Мощное течение пролива Босфор гонит бурные воды к Мраморному морю, горя нетерпением влиться в теплое Средиземное, а потом раствориться в соленой утробе океана. Деревенские парни прыгают в воду и пропадают в глубине, выныривая вновь за многие ярды вниз по течению, где требуется приложить немало усилий, чтобы доплыть до берега. Несмотря на все старания сильных гребцов, лодка, идущая вверх по течению, стопорится на месте, как будто ее держит невидимая рука. Но если вы посмотрите через несколько минут, то увидите, что она все же продвигается вперед.
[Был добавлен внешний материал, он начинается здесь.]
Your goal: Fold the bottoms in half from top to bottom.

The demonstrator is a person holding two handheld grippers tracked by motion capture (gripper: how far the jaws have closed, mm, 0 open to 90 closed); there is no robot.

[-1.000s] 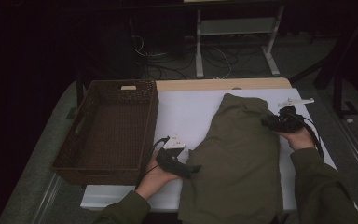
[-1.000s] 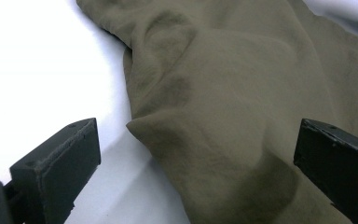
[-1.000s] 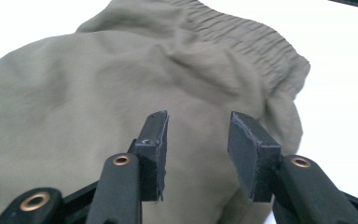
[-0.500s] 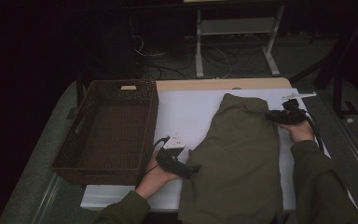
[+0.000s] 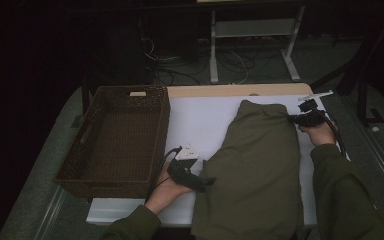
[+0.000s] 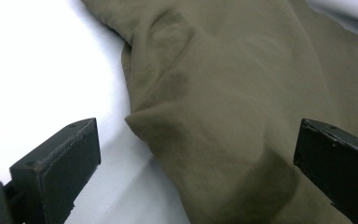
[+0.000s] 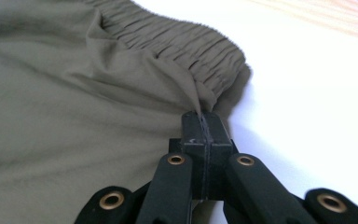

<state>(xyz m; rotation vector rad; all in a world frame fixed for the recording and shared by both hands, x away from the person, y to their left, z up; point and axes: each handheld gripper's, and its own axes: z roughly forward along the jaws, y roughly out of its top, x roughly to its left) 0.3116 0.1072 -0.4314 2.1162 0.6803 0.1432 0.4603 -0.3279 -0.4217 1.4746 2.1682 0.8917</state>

Лодки не прекращают своего движения на юг к Стамбулу, хотя пассажиры едва не падают за борт, а корабельщики отчаянно цепляются за руль, пытаясь удержать его в руках. Халил, наш садовник, занимавшийся рыбным промыслом до того, как потерял два пальца, которые запутались в оторвавшейся сети, говорил мне, что в Босфоре есть два течения. Одно устремляется с севера на юг, принося в Средиземное море холод Черного, а другое, подобное тонкой соленой нити, скользит с юга на север на глубине сорока метров под водяной гладью. Рыбаки знают, что, если забросить леску соответствующей длины, на удочку попадется паламут, луфер или ставрида, которые весной повсюду висят в воде, словно серебряные монеты. Если опустить леску глубже, можно поймать рыбу мецгит или калкана. А сеть, захваченная нижним течением, неизменно потащит лодку на север. Когда с юго-запада дует ветер лодос, течение начинает бурлить и меняет свое направление. Тогда рыба не ловится. Деревенские парни пропадают в пучине вод, а девушки тонут в самых мелких местах.
Увидев мертвую женщину в пруду, мадам Элиз тотчас покинула нас, крича и заламывая руки, как будто кто-то напал на нее.
Я же радовалась внезапному отъезду учительницы. Просто ликовала. Уроки прекратились, и я целыми днями сидела на камне, опустив ноги в воду, и наблюдала за тем, как лениво движутся по Босфору прогулочные лодки, напоминающие многоножек. Можно было даже различить красные бархатные фески гребцов. Дамы с чадрами на лицах сидели на подушках вдоль застеленной коврами палубы. Они разговаривали и при этом, как голубки, кивали головами. Служанки прикрывали их от солнца зонтами с бахромой. Если женщины были женами высокопоставленных чиновников или принадлежали к аристократическим семьям, то между ними и гребцами, скрываясь под огромным зонтом, сидел толстый темнокожий евнух. Порой я ложилась на спину, ощущая под собой теплоту камня, и смотрела на небо, распростертое надо мной. Запах жасмина окутывал меня, словно легкий воздушный плащ.